Sobald festgestellt wurde, welche Applikationen welche SAP-User-Accounts für den Zugriff auf SAP-Funktionen oder den Austausch von Daten verwenden, kann nach der Bestimmung des Lizenzbedarfs in einem ersten Schritt aus dem bestehenden SAP Lizenzvertrag ein "geeigneter" Lizenztyp ausgewählt und der Mehrbedarf an SAP kommuniziert werden. Eignung ist in diesem Zusammenhang wie folgt zu verstehen.

  • Der Lizenztyp deckt indirekte Nutzung von SAP entsprechend der Rechte zum Zugriff auf bestimmte SAP Funktionalitäten oder der Verwendung oder Speicherung von Daten ab.

  • Die Verwendung des Lizenztyps ist nicht durch andere Regelungen im Lizenzvertrag eingeschränkt oder ausgeschlossen.

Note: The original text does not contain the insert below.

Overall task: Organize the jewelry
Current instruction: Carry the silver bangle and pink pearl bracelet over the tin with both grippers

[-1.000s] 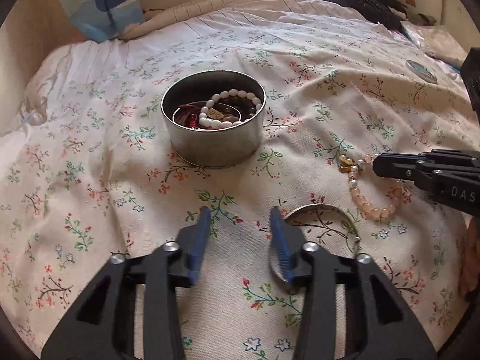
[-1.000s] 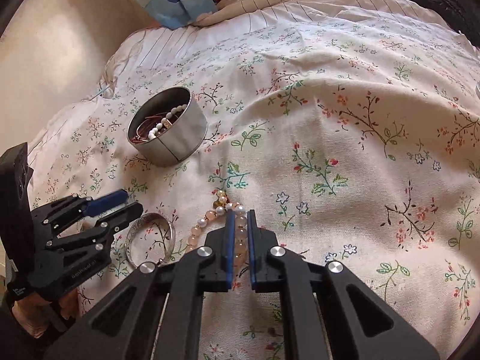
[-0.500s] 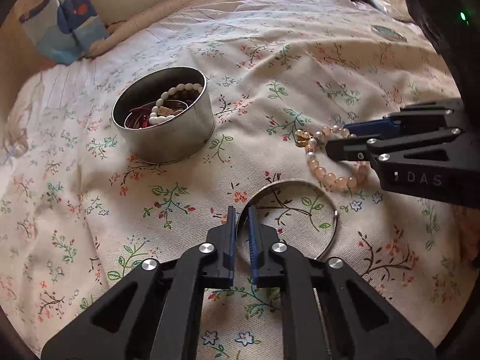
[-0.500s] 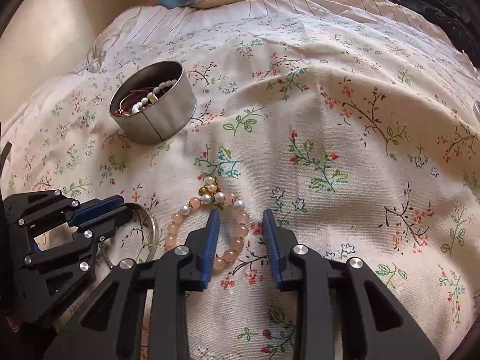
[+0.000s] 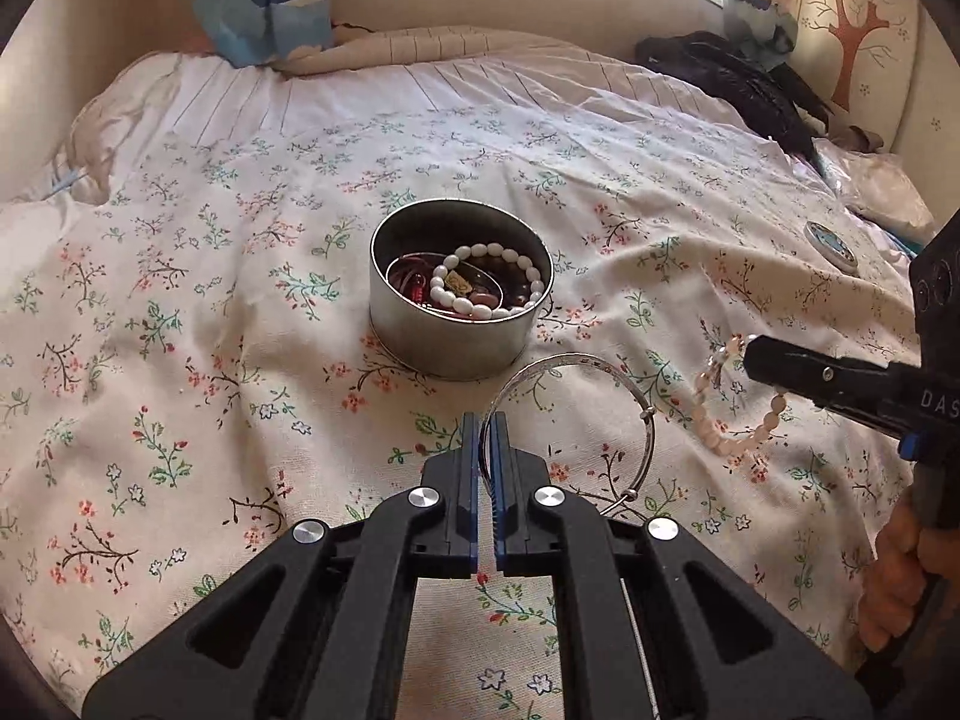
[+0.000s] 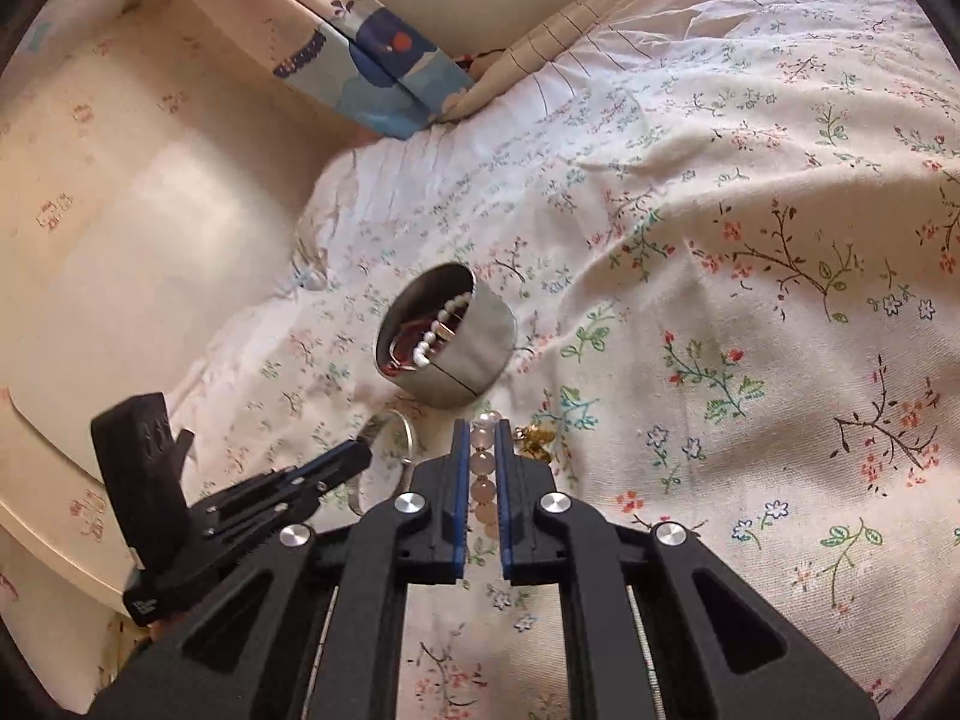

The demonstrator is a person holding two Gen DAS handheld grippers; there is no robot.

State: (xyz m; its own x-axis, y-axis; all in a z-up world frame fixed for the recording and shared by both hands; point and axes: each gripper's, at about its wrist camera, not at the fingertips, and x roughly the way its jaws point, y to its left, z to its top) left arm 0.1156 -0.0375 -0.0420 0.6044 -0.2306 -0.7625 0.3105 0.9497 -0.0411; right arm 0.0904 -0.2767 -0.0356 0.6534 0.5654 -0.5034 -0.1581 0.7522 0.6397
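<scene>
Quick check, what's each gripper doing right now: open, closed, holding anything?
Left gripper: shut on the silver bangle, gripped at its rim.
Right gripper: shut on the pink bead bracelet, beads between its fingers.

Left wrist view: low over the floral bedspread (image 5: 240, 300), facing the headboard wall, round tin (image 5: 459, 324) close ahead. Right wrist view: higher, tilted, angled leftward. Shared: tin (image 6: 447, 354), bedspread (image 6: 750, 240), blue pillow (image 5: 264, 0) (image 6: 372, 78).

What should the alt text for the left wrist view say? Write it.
The left gripper is shut on a silver bangle lifted beside a round tin of jewelry on a floral bedspread. The right gripper holds a pink bead bracelet.
</scene>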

  • Der Lizenztyp reflektiert den Wert der Transaktion über den Preis pro Lizenz.

Insofern sind zum Beispiel indirekte lesende oder schreibende Zugriffe von Mitarbeitern in der Produktion kostengünstiger über eine "SAP Worker User Lizenz" zu lizenzieren, als mit einem "SAP Professional User".

Sollten die im Lizenzvertrag enthaltenen Lizenztypen aus Sicht des Unternehmens für die festgestellte indirekte Nutzung nicht geeignet sein, kann in enger Abstimmung mit SAP ein Lizenztyp aus dem klassischen SAP Lizenzsortiment - siehe Preis- und Konditionenliste - ausgewählt oder gegebenenfalls ein für die indirekte Nutzung passender Sonderlizenztyp definiert und über einen separaten Lizenzvertrag beschafft werden.

Unternehmen sollten sich in jedem Fall darüber im Klaren sein, dass die Nichtverfügbarkeit eines für sie "geeigneten" Lizenztyps nicht bedeutet, dass man die indirekte Nutzung von SAP nicht lizenzieren muss; ganz im Gegenteil. Die Notwendigkeit zur Lizenzierung und einer gegebenenfalls vorausgehenden Abstimmung und Einigung über das "Wie" mit SAP geht aus dem Gerichtsurteil zum Diageo Fall klar hervor. Und im Worst Case lässt sich mit einem SAP Professional User fast jedes Szenario indirekter Nutzung ablizenzieren - nur eben nicht wirklich zu einem vernünftigen Preis.

Nachhaltigkeit hat Vorrang

Der Aufwand zur Feststellung indirekter Nutzung ist erheblich, insbesondere wenn es um die Aufnahme und Analyse der Detailinformationen zu den relevanten Applikationen und Schnittstellen geht, und davon gibt es bisweilen mehrere hundert in einem Unternehmen. Hier gilt es so detailliert wie möglich zu sein, um jeden Fall richtig einzuordnen und den Lizenzbedarf korrekt zu bewerten - aber auch, um mögliche Rückfragen seitens der SAP beantworten zu können. Die Klärung mit SAP ist vor allem dann notwendig, wenn es keine geeigneten Lizenztypen im SAP Lizenzvertrag oder der Preis- und Konditionenliste gibt.

Hat man einmal alle Fälle indirekter Nutzung aufgenommen, hört die Arbeit allerdings nicht auf. Denn eins ist gewiss: Anforderungen im Unternehmen ändern sich und in Folge werden Unternehmensprozesse angepasst. Damit einher geht die Weiterentwicklung, Ablösung oder Neueinführung von IT Systemen. Jede Änderung an IT Systemen, die mit SAP Daten austauschen, muss dokumentiert und hinsichtlich indirekter Nutzung bewertet werden. Ebenso bedarf es eines kontinuierlichen Monitorings aller Änderungen zu berechtigten Benutzern, das heißt neue Benutzer, Änderungen in der Berechtigung der Benutzer (Daten lesen vs. Daten schreiben etc.) sowie die Deaktivierung oder Löschung eines Benutzerkontos. Die Vollständigkeit und Richtigkeit der so verwalteten Daten zu

  • den Geschäftsprozessen,

  • den IT Systemen oder spezifischer den eingesetzten Applikationen,

  • den Benutzern der Applikationen und ihren Aktivitäten,

  • den Schnittstellen zwischen den Applikationen und SAP und

  • den über die Schnittstellen ausgetauschten Daten

sind regelmäßig zu kontrollieren. Bei festgestellten Abweichungen müssen Korrekturmaßnahmen ergriffen werden. Die Koordination dieser Aktivitäten sollte über ein SAP Lizenzmanagement sichergestellt werden.